Frostbite on cats isn’t as common as on dogs. Cats are often indoor animals. However, if your cat has spent time outdoors in cold weather, consider checking for signs of frostbite. Check around the ears, end of the tail, feet, and wherever fur may be thin. If you suspect frostbite on your cat, take it somewhere warm but don’t touch the affected area or apply direct heat. A towel soaked in warm water can help restore blood flow to the site. Contact your vet as soon as possible to get a course of treatment, which may include medication like antibiotics.
Can pets get the flu?
Like humans, animals get colds, and pets can get the flu. They can catch the human variant from infected humans or animal variants like the dog flu from other animals. Flu in pets isn’t usually a serious concern. Like people, they’ll feel under the weather for a while and then get better with proper care. However, you should contact your vet if you suspect your cat or dog has the flu. Your vet can give you treatments to help your pet get well and tell you whether it is the flu or another condition with similar symptoms, such as kennel cough.
Kennel cough is a highly contagious respiratory infection caused by bacteria or viruses. Vaccines exist for Bordetella, the most common cause of kennel cough, making prevention relatively easy. Symptoms of canine flu include a honking cough, sneezing, runny nose, and eye discharge. A vet may prescribe antibiotics, especially if the illness persists. In most cases, though, treatment is palliative and may include steam or humidifier treatments to aid respiration. Infected dogs may also need to be quarantined to prevent transmission to other animals.

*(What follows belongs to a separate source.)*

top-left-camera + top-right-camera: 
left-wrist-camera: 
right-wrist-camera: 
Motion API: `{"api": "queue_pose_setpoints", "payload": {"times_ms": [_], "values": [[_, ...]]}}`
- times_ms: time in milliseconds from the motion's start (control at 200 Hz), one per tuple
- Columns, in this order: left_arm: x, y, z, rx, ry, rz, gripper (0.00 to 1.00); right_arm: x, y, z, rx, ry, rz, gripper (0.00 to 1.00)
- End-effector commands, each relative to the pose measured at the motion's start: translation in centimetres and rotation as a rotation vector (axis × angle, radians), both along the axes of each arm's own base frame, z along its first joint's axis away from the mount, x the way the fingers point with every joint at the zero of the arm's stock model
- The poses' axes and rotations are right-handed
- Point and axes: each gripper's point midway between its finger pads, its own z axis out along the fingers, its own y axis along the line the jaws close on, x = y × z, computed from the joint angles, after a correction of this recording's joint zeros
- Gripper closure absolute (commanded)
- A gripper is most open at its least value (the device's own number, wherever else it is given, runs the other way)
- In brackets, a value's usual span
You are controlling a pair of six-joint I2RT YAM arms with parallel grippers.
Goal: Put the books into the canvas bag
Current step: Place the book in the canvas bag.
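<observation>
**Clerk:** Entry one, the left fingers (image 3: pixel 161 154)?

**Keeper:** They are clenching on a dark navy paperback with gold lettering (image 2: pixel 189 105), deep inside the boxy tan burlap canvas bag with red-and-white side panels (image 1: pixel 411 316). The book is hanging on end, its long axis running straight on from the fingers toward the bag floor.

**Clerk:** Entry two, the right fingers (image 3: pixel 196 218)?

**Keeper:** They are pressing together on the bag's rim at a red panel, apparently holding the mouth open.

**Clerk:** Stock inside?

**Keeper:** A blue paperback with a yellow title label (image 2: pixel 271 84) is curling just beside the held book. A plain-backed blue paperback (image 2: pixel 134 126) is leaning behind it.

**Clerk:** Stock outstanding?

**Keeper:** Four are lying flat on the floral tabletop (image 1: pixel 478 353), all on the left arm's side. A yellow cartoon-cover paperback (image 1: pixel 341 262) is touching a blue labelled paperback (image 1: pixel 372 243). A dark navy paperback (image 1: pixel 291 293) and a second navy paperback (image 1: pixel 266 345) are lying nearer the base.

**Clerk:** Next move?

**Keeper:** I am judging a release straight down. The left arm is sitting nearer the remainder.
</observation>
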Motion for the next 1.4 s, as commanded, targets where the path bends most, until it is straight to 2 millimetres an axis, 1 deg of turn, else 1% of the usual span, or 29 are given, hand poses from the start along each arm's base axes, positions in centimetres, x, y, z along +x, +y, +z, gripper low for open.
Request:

Other cold weather tips for pets
Not all cold weather concerns for pets are about infection or cold exposure. Winter presents some other risks for pets that owners should consider. Other cold weather tips for pets include:
Avoid antifreeze poisoning
Antifreeze is one of household pets’ most common forms of poisoning from animals licking or drinking antifreeze. That’s because antifreeze uses a chemical called ethylene glycol. Its sweet taste can attract pets — or if they step in an antifreeze spill, they can ingest it accidentally while grooming themselves. To prevent antifreeze poisoning, keep all antifreeze in a locked cabinet away from curious animals. Clean up spills, consider alternate solutions to winterizing pipes, and protect animals’ paws when walking outside.
Symptoms include unsteady gait, nausea, vomiting, delirium, euphoria, excessive urination, diarrhea, rapid heartbeat, depression, weakness, and seizures. If you suspect your pet has ingested antifreeze, other household substances or foods that can be toxic to dogs, you should call your vet immediately.
Avoid worsening arthritis
Arthritis is chronic joint pain and inflammation. An unstable joint that causes abnormal movement in the surrounding bones can cause arthritis. Over time, the cartilage in the joint erodes, leading to bone-on-bone contact that causes discomfort. While winter doesn’t cause arthritis, it can pose two problems for arthritic pets. First, the cold weather can worsen the pain and inflammation, making the condition more uncomfortable for them. Second, arthritic pets often have more difficulty walking and balancing, making them more prone to slip and fall, especially on ice.
If you see your pet limping, “slowing down,” grooming excessively, or showing difficulty getting into and out of the litter box or bed, consider having them evaluated for arthritis.
Just as we take precautionary measures for our health (read: flu shots), we should take the same precautions with our beloved pets.